I explain to Mr. Parrish that I have asked every educator I have met in the last seven years what they think of standardized tests. After all, layers of A, B, C and D tests are the antithesis of what he hopes to do. At a birthday party this spring I met a kindergarten teacher who told me testing had been “terrible for children.” Her husband, a high school band director, said the testing focus had “completely stunted music education.” When I spoke recently with Jane Barre, my old principal at Loveland Middle School, she referred to the growing fetish for high stakes tests as a form of “lunacy.” I’ve written elsewhere about the damage done in subjects like American history. So I will spare you. But the negative effects seem to clearly outweigh the minimal gains that have been made. In 2013, for example, 44% of principals admitted cutting time for physical education focus could be placed on prepping for tests.

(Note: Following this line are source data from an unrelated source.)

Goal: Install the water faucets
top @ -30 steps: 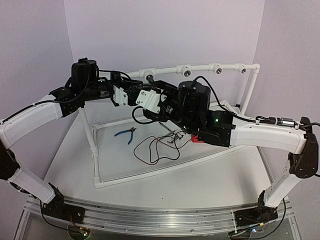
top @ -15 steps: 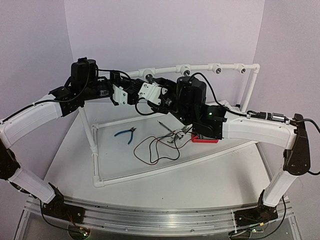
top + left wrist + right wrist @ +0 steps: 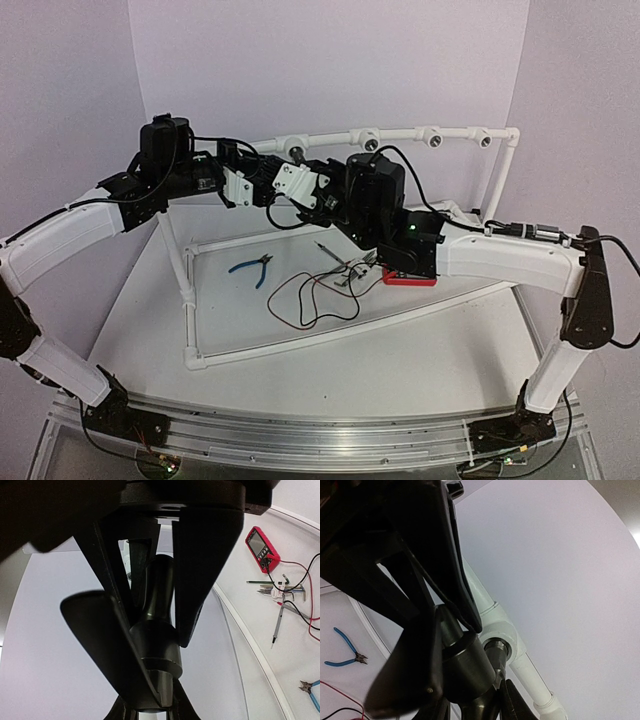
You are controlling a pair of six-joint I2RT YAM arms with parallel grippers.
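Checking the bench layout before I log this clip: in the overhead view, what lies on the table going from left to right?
blue-handled pliers → loop of red and black wires → red meter

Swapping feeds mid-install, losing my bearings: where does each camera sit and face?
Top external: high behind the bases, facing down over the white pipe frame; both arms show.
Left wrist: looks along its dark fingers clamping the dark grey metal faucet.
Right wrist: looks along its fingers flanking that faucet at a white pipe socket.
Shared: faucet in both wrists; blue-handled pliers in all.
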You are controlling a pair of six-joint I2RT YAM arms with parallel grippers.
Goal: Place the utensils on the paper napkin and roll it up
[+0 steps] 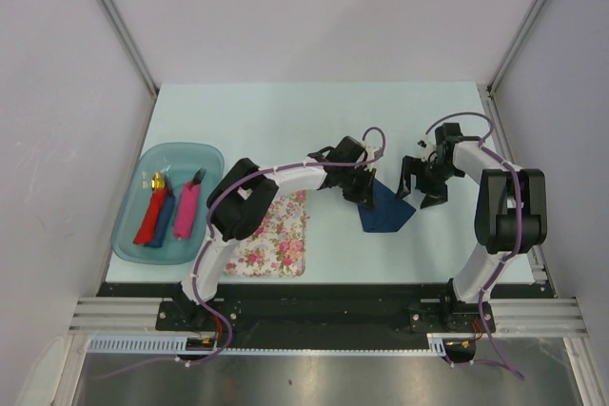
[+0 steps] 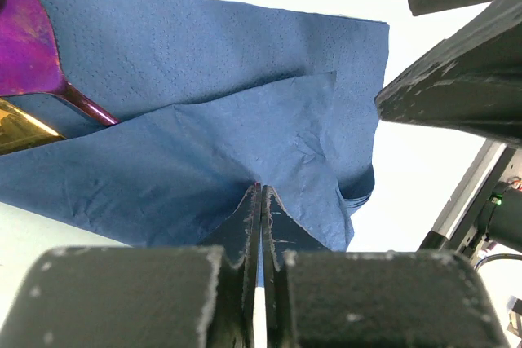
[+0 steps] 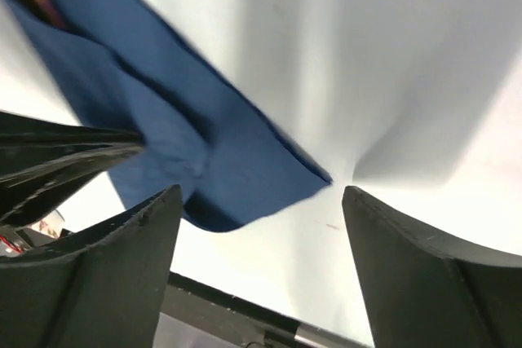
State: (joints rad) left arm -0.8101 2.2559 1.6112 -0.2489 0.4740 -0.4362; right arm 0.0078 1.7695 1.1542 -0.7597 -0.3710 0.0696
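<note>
Two robot arms meet over a navy napkin [image 1: 388, 218] near the middle of a pale table [image 1: 285, 121].

The left gripper [image 2: 261, 200] is pressed together, pinching a raised fold of the napkin between its fingers. In its wrist view, a shiny purple spoon [image 2: 28, 38] and a gold utensil [image 2: 20, 124] lie on the napkin at the far left, their ends slipping under the lifted fold. The right gripper [image 3: 263, 201] is spread wide and holds nothing, with a corner of the napkin lying between its fingers. From above, it sits just beside the napkin's right edge. A floral mat [image 1: 276, 235] lies to the left of the napkin. Further left, a teal tray [image 1: 195, 154] holds red, blue and pink pieces [image 1: 171, 211].
</note>
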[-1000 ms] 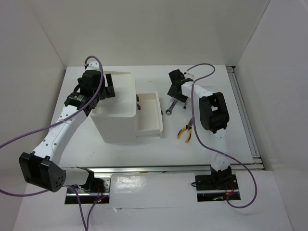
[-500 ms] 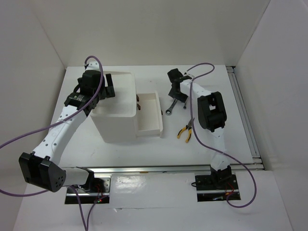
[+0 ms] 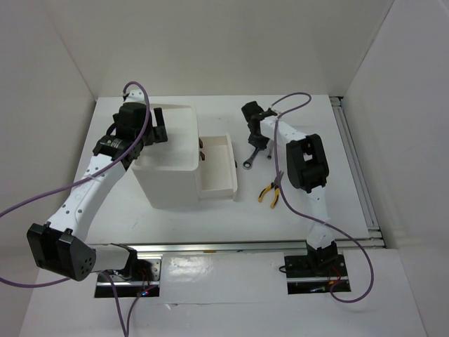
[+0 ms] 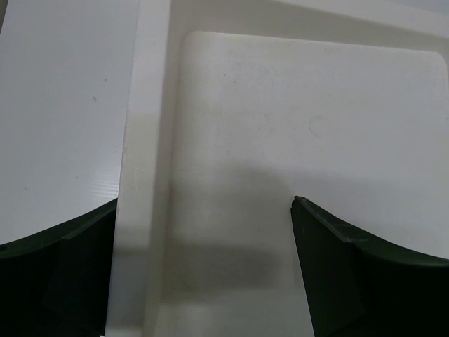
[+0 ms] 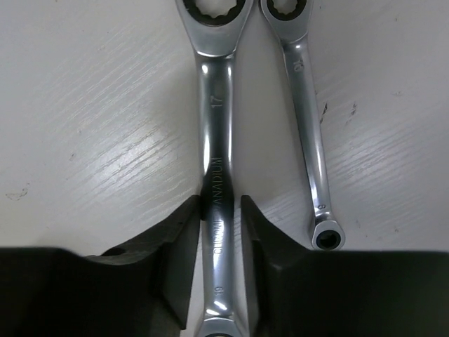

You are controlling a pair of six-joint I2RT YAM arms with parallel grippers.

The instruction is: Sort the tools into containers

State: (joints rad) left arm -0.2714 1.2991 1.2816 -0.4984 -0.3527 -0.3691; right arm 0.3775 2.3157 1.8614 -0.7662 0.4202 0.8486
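Note:
My right gripper [image 5: 221, 210] is down on the table, shut on the shaft of a large silver ratchet wrench [image 5: 214, 105], which lies flat. A smaller silver wrench [image 5: 305, 105] lies just to its right, apart from the fingers. In the top view the right gripper [image 3: 257, 142] is at the wrench's [image 3: 249, 160] far end. Yellow-handled pliers [image 3: 270, 191] lie nearer. My left gripper [image 4: 203, 225] is open and empty over the recessed top tray [image 4: 295, 105] of the white box [image 3: 168, 175]. No screwdrivers show.
One white drawer [image 3: 219, 168] is pulled out to the box's right, with dark knobs [image 3: 202, 152] beside it. A metal rail [image 3: 354, 168] runs along the table's right edge. White walls enclose the table on three sides.
My right gripper has shifted slightly left and farther back along the wrench. The wrench, pliers and left arm have not visibly moved.

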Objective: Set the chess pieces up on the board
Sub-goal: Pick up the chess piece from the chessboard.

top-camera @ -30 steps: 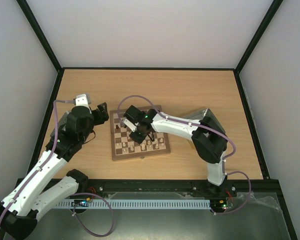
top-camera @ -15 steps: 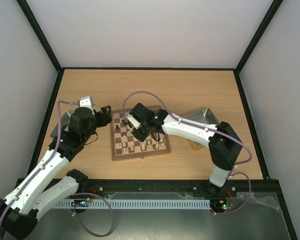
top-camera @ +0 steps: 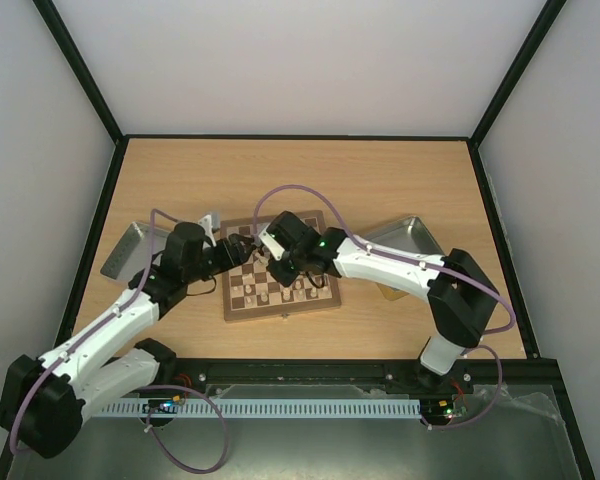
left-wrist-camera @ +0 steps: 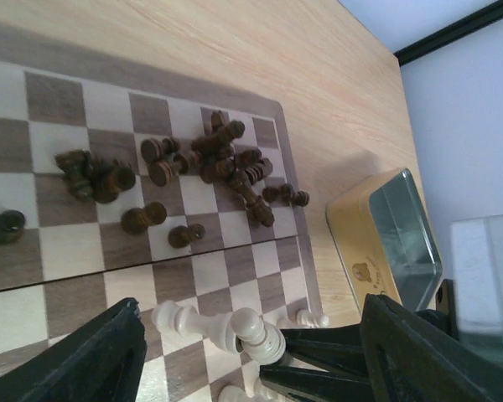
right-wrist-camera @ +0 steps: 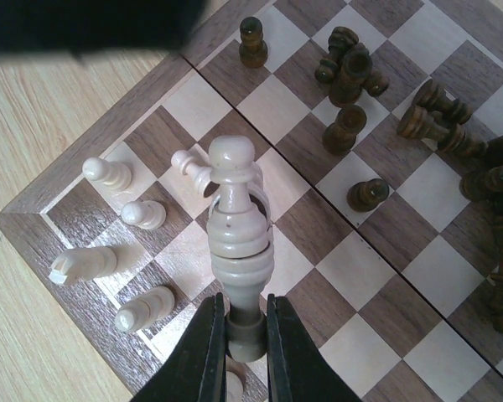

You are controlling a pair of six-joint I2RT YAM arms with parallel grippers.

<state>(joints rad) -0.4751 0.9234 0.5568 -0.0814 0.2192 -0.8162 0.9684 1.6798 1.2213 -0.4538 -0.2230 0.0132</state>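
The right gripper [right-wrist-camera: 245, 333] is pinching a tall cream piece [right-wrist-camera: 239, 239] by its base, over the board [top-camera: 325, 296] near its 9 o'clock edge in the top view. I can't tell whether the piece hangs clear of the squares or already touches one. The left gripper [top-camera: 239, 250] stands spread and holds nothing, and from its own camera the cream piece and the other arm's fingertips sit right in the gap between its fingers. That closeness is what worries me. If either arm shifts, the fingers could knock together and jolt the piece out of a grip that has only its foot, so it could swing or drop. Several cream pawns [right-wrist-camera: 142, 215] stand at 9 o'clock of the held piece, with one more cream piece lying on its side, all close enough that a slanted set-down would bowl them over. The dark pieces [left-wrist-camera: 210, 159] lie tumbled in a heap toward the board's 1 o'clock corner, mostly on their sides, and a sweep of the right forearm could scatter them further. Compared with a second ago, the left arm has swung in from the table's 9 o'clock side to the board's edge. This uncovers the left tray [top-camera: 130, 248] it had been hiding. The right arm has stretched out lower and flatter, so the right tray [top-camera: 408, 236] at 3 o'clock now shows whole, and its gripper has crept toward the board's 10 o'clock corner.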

Who needs music anyway! Or physical education! Just let kids take more and more fill-in-the bubble tests!

(Despite the focus on testing over the last decade standardized test scores have barely risen at all.)

In the end, I doubt we’ll ever be able to “measure” what Mr. Parrish intends to do. Bill dreams of producing kids who write the next Broadway play, who go on to play cello for the Cincinnati Symphony Orchestra. He wants to insure that the next generation of boys and girls who draw in the margins of their compositions have a chance to go on to a fulfilling life as cartoonists, sculptors and painters. He wants to make sure that we challenge young people to develop all their talents—to go beyond what they might initially feel they can do.

 “When you give kids a chance to express themselves,” he says finally, “they’re off the charts.”

The Eckstein Cultural Arts Center is coming soon.

 
The bones of the old building are still good.

Tower over front door.

  
Many architecural details are impressive.

Clearly, floors are worth saving.

The drainage system may need work.

Painters needed.

Window sill needing a little work.

There's work to be done.

The cupola over the main entrance will look great when refurbished.